Task directions ▸
Top to bottom, give the entries again exactly as written.

Data extracts ▸

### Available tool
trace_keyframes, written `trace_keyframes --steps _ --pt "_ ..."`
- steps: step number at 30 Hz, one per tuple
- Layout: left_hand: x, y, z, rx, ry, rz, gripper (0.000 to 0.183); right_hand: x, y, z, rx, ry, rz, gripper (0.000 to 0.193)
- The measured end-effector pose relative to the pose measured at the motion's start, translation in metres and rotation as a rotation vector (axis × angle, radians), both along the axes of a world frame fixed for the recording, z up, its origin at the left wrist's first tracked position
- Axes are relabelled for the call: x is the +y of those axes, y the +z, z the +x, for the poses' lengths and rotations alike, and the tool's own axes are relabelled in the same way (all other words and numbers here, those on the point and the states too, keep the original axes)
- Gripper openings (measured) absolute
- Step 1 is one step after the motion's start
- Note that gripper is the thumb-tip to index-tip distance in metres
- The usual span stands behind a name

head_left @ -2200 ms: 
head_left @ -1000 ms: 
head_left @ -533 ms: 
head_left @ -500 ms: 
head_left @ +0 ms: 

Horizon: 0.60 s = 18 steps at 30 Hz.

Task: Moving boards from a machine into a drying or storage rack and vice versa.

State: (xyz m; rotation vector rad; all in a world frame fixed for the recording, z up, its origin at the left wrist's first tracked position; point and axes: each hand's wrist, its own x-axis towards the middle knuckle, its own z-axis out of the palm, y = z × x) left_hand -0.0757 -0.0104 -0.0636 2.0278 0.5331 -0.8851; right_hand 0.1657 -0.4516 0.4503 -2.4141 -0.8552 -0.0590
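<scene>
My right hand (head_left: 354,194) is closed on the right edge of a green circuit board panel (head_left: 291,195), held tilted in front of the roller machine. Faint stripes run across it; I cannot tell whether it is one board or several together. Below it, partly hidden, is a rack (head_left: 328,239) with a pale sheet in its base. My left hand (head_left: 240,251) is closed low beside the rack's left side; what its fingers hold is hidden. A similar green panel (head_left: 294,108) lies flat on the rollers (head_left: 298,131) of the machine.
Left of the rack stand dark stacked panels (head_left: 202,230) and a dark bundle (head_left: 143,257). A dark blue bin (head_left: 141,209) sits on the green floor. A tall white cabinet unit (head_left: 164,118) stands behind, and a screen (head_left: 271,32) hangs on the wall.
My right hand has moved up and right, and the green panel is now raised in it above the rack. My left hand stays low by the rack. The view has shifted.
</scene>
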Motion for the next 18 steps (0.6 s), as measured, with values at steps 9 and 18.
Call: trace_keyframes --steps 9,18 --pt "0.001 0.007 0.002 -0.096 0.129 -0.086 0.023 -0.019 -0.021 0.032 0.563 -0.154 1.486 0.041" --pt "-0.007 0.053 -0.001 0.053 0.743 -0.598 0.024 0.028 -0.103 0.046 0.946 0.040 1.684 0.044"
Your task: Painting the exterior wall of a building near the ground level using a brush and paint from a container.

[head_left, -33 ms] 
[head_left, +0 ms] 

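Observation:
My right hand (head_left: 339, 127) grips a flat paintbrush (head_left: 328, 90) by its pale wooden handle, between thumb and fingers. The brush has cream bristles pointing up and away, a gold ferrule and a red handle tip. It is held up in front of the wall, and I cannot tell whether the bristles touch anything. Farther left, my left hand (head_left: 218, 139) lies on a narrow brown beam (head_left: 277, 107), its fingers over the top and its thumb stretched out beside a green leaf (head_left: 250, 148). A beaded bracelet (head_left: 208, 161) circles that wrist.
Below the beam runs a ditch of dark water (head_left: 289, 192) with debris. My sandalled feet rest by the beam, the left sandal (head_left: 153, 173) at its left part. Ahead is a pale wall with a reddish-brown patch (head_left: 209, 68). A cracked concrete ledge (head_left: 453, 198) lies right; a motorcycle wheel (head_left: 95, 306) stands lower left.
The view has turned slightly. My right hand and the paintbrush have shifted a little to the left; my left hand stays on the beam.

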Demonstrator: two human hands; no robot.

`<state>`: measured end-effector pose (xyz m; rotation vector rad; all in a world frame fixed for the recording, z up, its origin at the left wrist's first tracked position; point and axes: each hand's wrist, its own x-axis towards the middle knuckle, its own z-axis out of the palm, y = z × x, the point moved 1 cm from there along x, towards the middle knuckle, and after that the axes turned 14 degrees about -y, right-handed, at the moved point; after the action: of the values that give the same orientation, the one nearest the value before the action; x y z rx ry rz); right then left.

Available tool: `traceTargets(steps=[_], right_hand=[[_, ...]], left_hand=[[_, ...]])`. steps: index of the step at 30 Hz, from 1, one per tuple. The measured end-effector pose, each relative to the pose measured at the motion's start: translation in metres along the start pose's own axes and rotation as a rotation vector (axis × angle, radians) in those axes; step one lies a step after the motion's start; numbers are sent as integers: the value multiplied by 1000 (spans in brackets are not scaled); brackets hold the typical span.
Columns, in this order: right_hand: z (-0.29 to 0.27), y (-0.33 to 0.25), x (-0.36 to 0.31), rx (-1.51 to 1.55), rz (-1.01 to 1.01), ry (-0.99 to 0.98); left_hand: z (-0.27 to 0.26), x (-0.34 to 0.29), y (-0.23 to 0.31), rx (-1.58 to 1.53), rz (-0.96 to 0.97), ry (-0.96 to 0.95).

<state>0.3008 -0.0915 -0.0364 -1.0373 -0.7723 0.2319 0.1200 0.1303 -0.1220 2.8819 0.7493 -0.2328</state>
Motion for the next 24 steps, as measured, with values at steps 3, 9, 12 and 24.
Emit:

Solution for this exercise ▸
### Available tool
trace_keyframes, written `trace_keyframes --steps _ --pt "_ ..."`
- steps: step number at 30 Hz, one per tuple
- Layout: left_hand: x, y, z, rx, ry, rz, gripper (0.000 to 0.183); right_hand: x, y, z, rx, ry, rz, gripper (0.000 to 0.193)
- The measured end-effector pose relative to the pose measured at the motion's start, translation in metres and rotation as a rotation vector (axis × angle, radians), both along the axes of a world frame fixed for the recording, z up, its origin at the left wrist's first tracked position
- Axes are relabelled for the call: x is the +y of those axes, y the +z, z the +x, for the poses' lengths and rotations alike, and the tool's own axes are relabelled in the same way (all other words and numbers here, those on the point and the states too, keep the original axes)
- Gripper openings (measured) absolute
- Step 1 is one step after the motion's start
- Note that gripper is the thumb-tip to index-tip distance in metres
- The usual span stands behind a name

head_left @ -2200 ms: 
head_left @ -1000 ms: 
head_left @ -533 ms: 
head_left @ -500 ms: 
head_left @ +0 ms: 

Horizon: 0.60 s = 18 steps at 30 Hz.

Task: Moving boards from a machine into a drying or storage rack and vice versa.

State: (xyz m; rotation vector rad; all in a world frame fixed for the recording, z up, its origin at the left wrist's first tracked position; point and axes: each hand's wrist, its own x-axis towards the middle knuckle, its own z-axis out of the palm, y = z × x) left_hand -0.0757 -0.0104 -0.0636 2.0278 0.5331 -0.8851; right_hand 0.1657 -0.4516 0.4503 -2.4141 -0.8552 -0.0590
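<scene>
My right hand (head_left: 354,194) is closed on the right edge of a green circuit board panel (head_left: 291,195), held tilted in front of the roller machine. Faint stripes run across it; I cannot tell whether it is one board or several together. Below it, partly hidden, is a rack (head_left: 328,239) with a pale sheet in its base. My left hand (head_left: 240,251) is closed low beside the rack's left side; what its fingers hold is hidden. A similar green panel (head_left: 294,108) lies flat on the rollers (head_left: 298,131) of the machine.
Left of the rack stand dark stacked panels (head_left: 202,230) and a dark bundle (head_left: 143,257). A dark blue bin (head_left: 141,209) sits on the green floor. A tall white cabinet unit (head_left: 164,118) stands behind, and a screen (head_left: 271,32) hangs on the wall.
My right hand has moved up and right, and the green panel is now raised in it above the rack. My left hand stays low by the rack. The view has shifted.
</scene>
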Motion for the next 18 steps (0.6 s), as measured, with values at steps 9 and 18.
Call: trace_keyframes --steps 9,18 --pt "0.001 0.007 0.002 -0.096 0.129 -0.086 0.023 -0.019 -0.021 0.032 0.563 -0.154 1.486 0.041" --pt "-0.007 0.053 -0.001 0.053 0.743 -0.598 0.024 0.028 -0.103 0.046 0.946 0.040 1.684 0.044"
Your task: Painting the exterior wall of a building near the ground level using a brush and paint from a container.

[head_left, -33 ms] 
[head_left, +0 ms] 

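Observation:
My right hand (head_left: 339, 127) grips a flat paintbrush (head_left: 328, 90) by its pale wooden handle, between thumb and fingers. The brush has cream bristles pointing up and away, a gold ferrule and a red handle tip. It is held up in front of the wall, and I cannot tell whether the bristles touch anything. Farther left, my left hand (head_left: 218, 139) lies on a narrow brown beam (head_left: 277, 107), its fingers over the top and its thumb stretched out beside a green leaf (head_left: 250, 148). A beaded bracelet (head_left: 208, 161) circles that wrist.
Below the beam runs a ditch of dark water (head_left: 289, 192) with debris. My sandalled feet rest by the beam, the left sandal (head_left: 153, 173) at its left part. Ahead is a pale wall with a reddish-brown patch (head_left: 209, 68). A cracked concrete ledge (head_left: 453, 198) lies right; a motorcycle wheel (head_left: 95, 306) stands lower left.
The view has turned slightly. My right hand and the paintbrush have shifted a little to the left; my left hand stays on the beam.
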
Demonstrator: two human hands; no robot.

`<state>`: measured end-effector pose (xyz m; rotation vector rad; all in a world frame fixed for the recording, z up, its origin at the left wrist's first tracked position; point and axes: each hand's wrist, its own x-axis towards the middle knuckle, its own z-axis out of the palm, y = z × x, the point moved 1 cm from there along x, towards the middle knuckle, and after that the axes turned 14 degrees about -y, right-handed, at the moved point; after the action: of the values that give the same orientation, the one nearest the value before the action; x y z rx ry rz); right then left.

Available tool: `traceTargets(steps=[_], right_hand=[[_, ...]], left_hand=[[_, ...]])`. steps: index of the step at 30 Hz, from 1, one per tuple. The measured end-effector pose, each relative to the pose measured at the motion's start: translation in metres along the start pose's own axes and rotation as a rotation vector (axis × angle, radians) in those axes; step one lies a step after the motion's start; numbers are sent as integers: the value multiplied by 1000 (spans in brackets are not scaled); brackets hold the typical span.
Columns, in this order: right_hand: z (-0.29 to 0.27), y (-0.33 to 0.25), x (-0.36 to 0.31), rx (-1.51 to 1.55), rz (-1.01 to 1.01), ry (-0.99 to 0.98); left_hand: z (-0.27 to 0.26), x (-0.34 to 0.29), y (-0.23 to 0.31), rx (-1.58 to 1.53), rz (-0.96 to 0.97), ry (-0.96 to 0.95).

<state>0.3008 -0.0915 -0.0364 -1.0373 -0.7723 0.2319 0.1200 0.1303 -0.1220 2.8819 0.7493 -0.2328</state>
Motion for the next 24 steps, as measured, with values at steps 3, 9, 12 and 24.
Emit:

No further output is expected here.